In all the hassle and hurry of the weeks leading up to Christmas this was really, really helpful to me so that I didn’t have to over-think some exotic costume creation and send her as the second lobster of the nativity (You need to know your Christmas films for that reference).

So every year there was Abi dressed  as a  simple, no nonsense, down to earth, every-day, shepherd. Sorted.

Now, if those particular qualities appealed to me, they also seem to appeal to God.

Shepherds are everywhere in the Bible. They are there as themselves of course, but they are also used as an image for the leaders charged with looking after God’s people.

In our first reading, however, we find that the shepherds charged with protecting the sheep have become a threat to the sheep. The sheep have been destroyed and scattered by the very people called to unite them and protect them.They have failed to attend to the sheep God entrusted to their care and failed to live holy lives.

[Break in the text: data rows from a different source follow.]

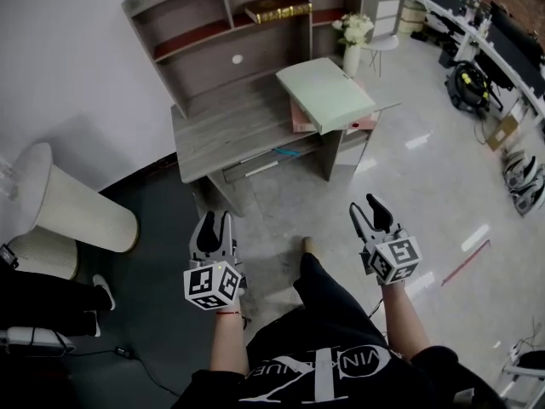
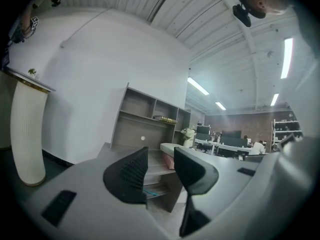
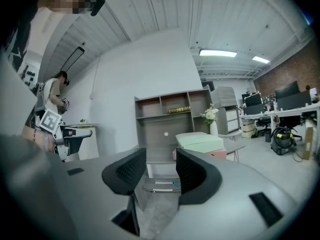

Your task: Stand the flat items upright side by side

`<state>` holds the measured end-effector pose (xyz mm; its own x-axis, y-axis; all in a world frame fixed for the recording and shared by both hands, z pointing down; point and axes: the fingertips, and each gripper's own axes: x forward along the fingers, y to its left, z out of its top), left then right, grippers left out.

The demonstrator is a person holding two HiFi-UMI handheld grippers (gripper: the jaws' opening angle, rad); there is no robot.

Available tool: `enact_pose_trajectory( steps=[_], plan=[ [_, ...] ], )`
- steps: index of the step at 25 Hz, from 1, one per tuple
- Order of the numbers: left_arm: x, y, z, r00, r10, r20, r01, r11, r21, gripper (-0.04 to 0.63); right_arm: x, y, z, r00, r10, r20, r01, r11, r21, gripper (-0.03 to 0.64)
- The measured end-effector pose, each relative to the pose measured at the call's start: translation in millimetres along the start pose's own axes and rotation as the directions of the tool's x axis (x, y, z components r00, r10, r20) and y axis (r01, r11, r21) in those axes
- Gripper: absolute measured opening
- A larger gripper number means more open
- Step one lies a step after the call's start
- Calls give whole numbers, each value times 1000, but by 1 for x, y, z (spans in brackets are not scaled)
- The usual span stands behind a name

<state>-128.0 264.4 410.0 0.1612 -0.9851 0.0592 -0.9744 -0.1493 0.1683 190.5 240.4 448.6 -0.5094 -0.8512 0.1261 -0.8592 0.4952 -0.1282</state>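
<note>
The desk [image 1: 230, 130] is grey wood-grain (its upper shelf boards reddish-brown). On it, a pale green flat box [image 1: 325, 92] covers a pink flat item [image 1: 300, 118]. A gold book [image 1: 277, 8] sits on its shelf, and a cream ribbed pedestal [image 1: 77, 207] stands to its left.

Desk [image 1: 230, 130]: grey wood-grain board, matt. Floor [image 1: 426, 194]: pale, polished, glossy with streaks of light. Green flat item [image 1: 325, 94]: smooth, matt, card-like; pink flat item [image 1: 300, 118] under it looks the same. Left gripper [image 2: 160, 156]: pads [image 2: 131, 176] black, finely ribbed; shell smooth matt grey plastic. Bin [image 1: 81, 207]: cream, ribbed.
</note>
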Motion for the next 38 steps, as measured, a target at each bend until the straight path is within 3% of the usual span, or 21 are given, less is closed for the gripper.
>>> enact_pose_trajectory(
  steps=[8,23,38],
  plan=[
    [67,14,2,1000,16,-16,-16,1000,-8,149,65,-28,5,1000,16,-8,-16,1000,5,193],
    [221,8,-2,997,-32,-74,29,999,-33,155,186,-104,8,995,40,-95,-39,999,11,207],
    [333,-4,-6,991,-71,-117,64,996,-65,193,275,-155,14,985,87,-147,-90,996,-11,265]
  ],
)
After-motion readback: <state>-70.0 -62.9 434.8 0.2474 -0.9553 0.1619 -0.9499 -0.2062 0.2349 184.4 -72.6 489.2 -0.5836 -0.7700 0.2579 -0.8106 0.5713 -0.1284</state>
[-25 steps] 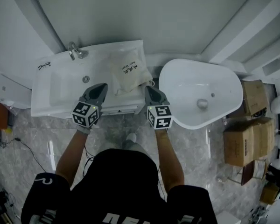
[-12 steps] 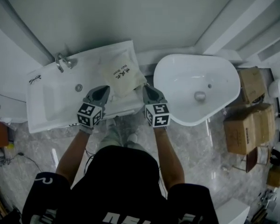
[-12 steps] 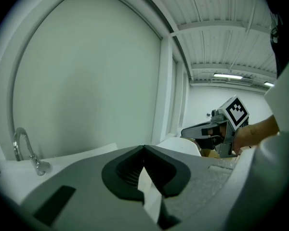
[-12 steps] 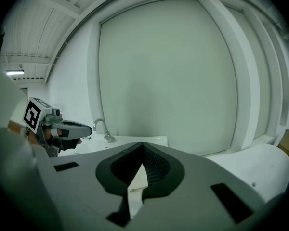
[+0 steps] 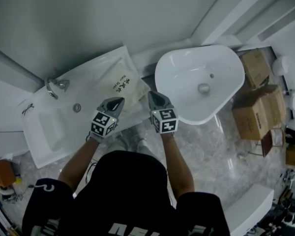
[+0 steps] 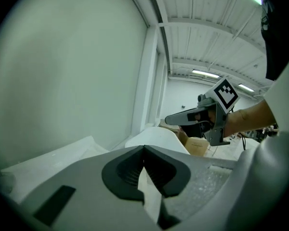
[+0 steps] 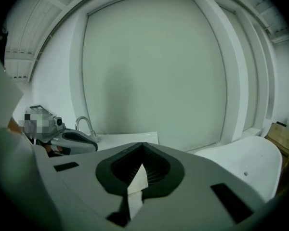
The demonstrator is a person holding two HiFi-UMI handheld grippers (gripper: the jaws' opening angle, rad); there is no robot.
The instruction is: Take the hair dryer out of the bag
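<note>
**Hair dryer not in sight – presumably inside bag**

Bag: cream cloth w/ dark print, lying flat on right end of the sink counter, across the bowl from the faucet. White tub just to its right.

Risks:
- Cloth is limp and sits near the counter's front edge; a one-sided tug could drag the whole bag off.
- A pinch on cloth + dryer together would lift both, not separate them.
- Can't tell which end is the mouth, so a grab at the wrong end is possible.

Jaws: left gripper closed, nothing between the pads, tips over the bag's near edge; contact unclear. Right gripper likewise closed and empty, tips just beside the bag's right corner. Both need to open before any grab.
</note>
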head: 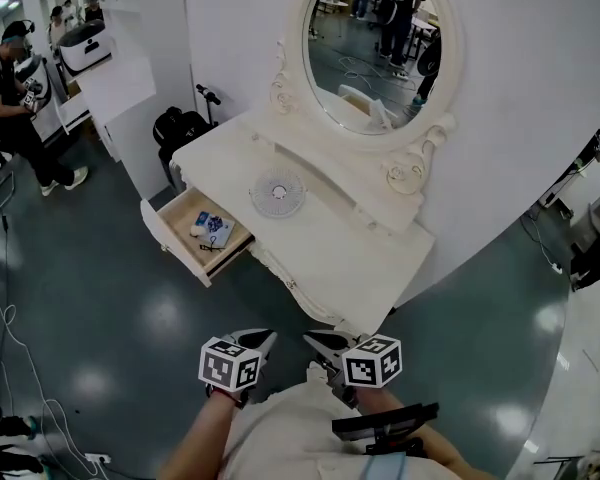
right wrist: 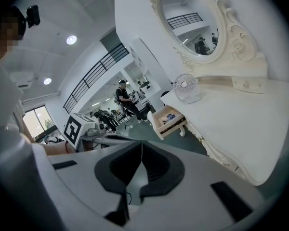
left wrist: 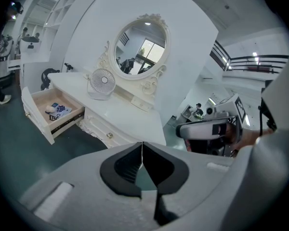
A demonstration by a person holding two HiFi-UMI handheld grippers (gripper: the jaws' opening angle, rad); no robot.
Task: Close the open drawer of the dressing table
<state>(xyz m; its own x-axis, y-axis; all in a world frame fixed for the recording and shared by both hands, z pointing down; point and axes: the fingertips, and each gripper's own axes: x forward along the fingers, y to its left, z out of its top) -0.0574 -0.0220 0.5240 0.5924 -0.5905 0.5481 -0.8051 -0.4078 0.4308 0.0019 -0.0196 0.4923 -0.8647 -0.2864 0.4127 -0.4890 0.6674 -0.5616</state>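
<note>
Fingers (left wrist: 127, 167) together, empty, on our left gripper (left wrist: 142, 146) and right gripper (right wrist: 141, 146); the drawer (head: 168, 238) should slide lightly, pushed at its front.

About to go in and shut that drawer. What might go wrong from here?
The loose items in the drawer may slide or jam if it is shoved fast. The left gripper, shut and empty, could skew the drawer if it pushes off-centre. A high approach might clip the fan.
</note>
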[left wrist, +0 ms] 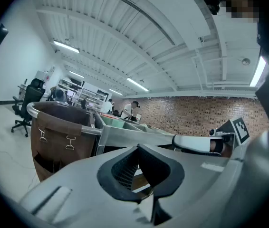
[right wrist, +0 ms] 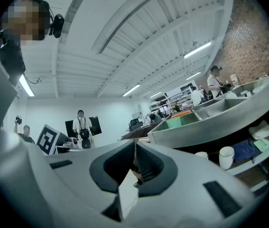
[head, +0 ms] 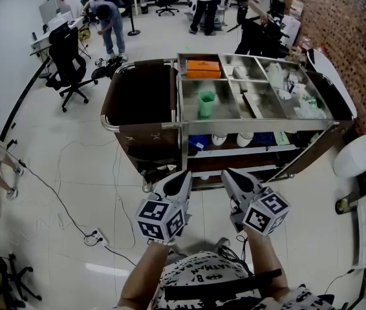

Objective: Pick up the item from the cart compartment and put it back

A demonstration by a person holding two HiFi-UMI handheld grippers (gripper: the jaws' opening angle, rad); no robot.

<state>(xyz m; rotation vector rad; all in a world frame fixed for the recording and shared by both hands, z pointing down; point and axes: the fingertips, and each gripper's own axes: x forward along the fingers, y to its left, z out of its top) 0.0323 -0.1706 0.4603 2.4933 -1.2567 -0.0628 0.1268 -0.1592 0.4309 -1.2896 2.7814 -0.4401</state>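
Cart [head: 254, 125] of bright steel, top divided into rectangular compartments. Green cup [head: 206, 103], tapered plastic, stands upright in the front-left compartment, near the brown bag [head: 138, 95] at the cart's left end. Left gripper [head: 184, 176] and right gripper [head: 229, 175] are held low before the cart's front edge, side by side, fingers pressed together on nothing.

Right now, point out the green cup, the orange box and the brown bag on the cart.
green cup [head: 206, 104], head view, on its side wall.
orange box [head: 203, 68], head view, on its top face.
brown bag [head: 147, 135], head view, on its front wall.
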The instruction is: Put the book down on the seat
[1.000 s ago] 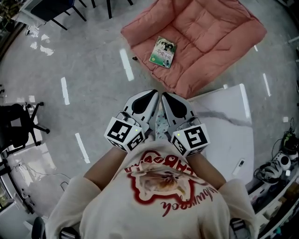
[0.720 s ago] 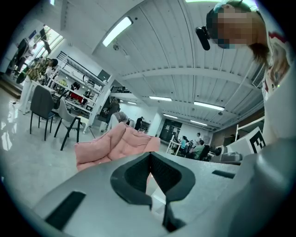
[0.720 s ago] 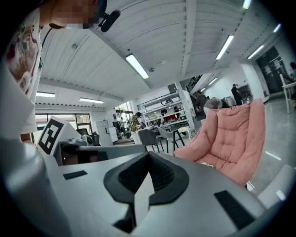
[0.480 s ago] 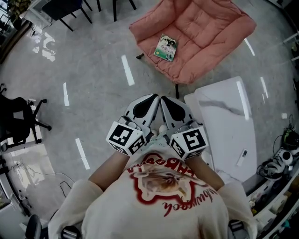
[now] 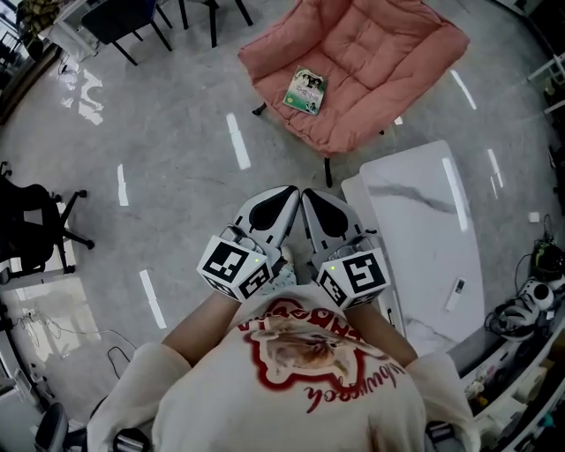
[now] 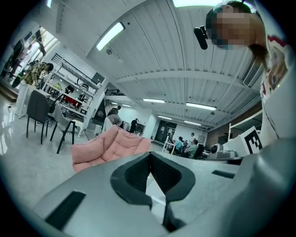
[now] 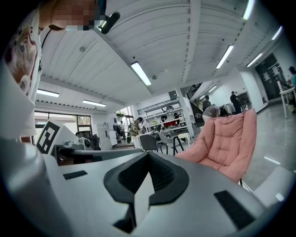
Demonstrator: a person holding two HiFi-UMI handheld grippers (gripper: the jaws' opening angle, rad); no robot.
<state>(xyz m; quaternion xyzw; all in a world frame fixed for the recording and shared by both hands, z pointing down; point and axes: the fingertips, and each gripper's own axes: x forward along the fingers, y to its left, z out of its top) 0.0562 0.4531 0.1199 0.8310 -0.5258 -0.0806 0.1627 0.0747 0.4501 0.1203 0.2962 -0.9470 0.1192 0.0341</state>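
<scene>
A small book (image 5: 305,91) with a green illustrated cover lies flat on the front left part of the pink cushioned seat (image 5: 371,62) at the top of the head view. The same pink seat (image 6: 108,146) shows ahead in the left gripper view and the pink seat (image 7: 226,141) at the right of the right gripper view. My left gripper (image 5: 290,192) and right gripper (image 5: 309,194) are held side by side close to my chest, well back from the seat. Both are shut with nothing between their jaws.
A white marble-look table top (image 5: 424,238) lies just right of the grippers. A black office chair (image 5: 31,234) stands at the left, dark chairs (image 5: 132,22) at the top left. Cables and devices (image 5: 521,305) crowd the right edge. People sit at distant tables (image 6: 185,146).
The seat with the book has shifted up and farther away in the head view as I stepped back. Both grippers stay shut and close to my chest.
</scene>
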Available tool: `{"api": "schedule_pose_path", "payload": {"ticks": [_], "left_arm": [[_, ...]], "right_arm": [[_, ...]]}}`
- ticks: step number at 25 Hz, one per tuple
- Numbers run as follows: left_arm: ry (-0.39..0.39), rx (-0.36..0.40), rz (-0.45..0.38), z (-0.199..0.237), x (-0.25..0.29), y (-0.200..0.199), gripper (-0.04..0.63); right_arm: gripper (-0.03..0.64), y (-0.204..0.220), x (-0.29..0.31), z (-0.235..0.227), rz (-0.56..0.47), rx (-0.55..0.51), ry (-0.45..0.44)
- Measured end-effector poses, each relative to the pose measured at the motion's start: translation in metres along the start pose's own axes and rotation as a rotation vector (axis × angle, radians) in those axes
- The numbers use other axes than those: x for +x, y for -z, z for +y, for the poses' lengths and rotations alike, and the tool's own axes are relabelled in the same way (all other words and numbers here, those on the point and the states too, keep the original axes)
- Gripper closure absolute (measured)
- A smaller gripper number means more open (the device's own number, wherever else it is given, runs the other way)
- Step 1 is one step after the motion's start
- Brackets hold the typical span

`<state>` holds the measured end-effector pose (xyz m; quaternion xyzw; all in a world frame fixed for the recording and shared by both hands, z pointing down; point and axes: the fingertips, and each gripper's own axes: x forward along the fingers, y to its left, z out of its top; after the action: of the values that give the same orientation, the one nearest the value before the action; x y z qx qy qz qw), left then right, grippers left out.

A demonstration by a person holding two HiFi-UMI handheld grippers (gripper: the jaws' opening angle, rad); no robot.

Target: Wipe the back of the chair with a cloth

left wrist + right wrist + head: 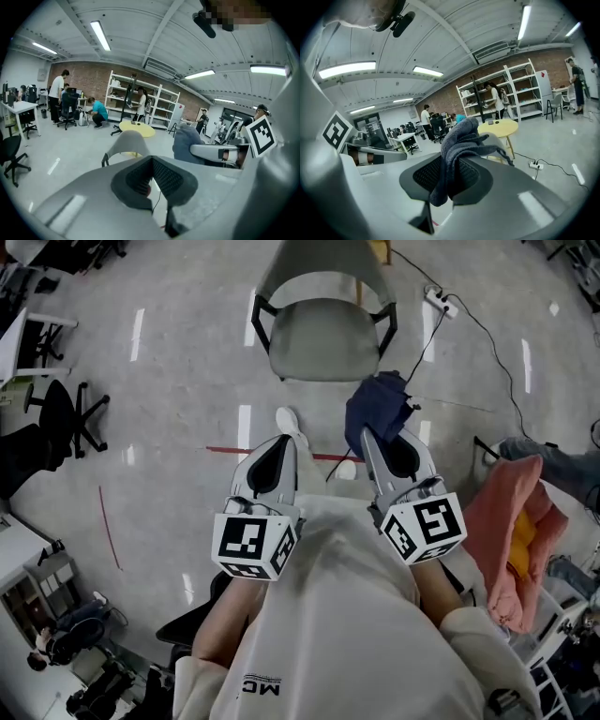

Therefore, says the Lord God of Israel,

 ‘I will attend to you’.

God is going to take over the care of the sheep directly. The old shepherds will disappear, and new shepherds will be raised up. God intervenes to save the people by raising up a righteous branch for the people of King David – a new King who will be a wise ruler.

For Christians the righteous branch that is promised comes to us in Christ. When Jeremiah prophesied that God would take over the work the shepherds had failed to do, we find that prophecy fulfilled in the birth of Christ. Because, as our second reading puts it,

 ‘For in him the whole fulness of deity dwells bodily’.

Here is the shepherd, born amidst the people, the coming of God to lead us into the way of salvation. Baptism becomes the way through which the sheep are made part of God’s own flock – and all our trespasses are washed away, ‘erasing the record that stood against us’.

In the powerlessness of the cross the rulers of the world are disarmed, because in Christ we have a dignity that they cannot touch, and a relationship with God which nothing can divide. All the baptised are called by God to be as Christ in the world – to live Christ’s story and express in word and deed the love of God for all people.

I think the prophet Jeremiah would find countless examples in our society where leaders have not attended to needs of the people.

When shepherds’ have placed their own wants above the needs of those placed into their care.  At Evensong on Christmas Day we heard Isaiah’s alternative vision of a city in the time when shepherds are faithful and God’s will is accepted with joy:

‘no more shall the sound of weeping be heard in it or the cry of distress.  No more shall there be in it an infant who lives but a few days or an old person who does not live out a lifetime, for one who dies at a hundred years will be considered a youth’

The costume for a shepherd might be easy to find, but having the heart of a shepherd is a much greater challenge. As we stand on the cusp of a new year let us hope and pray – and speak and act – in ways that draw us closer to the world as God calls it to be. And let us each find in our heart the desire to be a good shepherd, and to support good shepherds, enthroning the Christ child in the centre of our lives.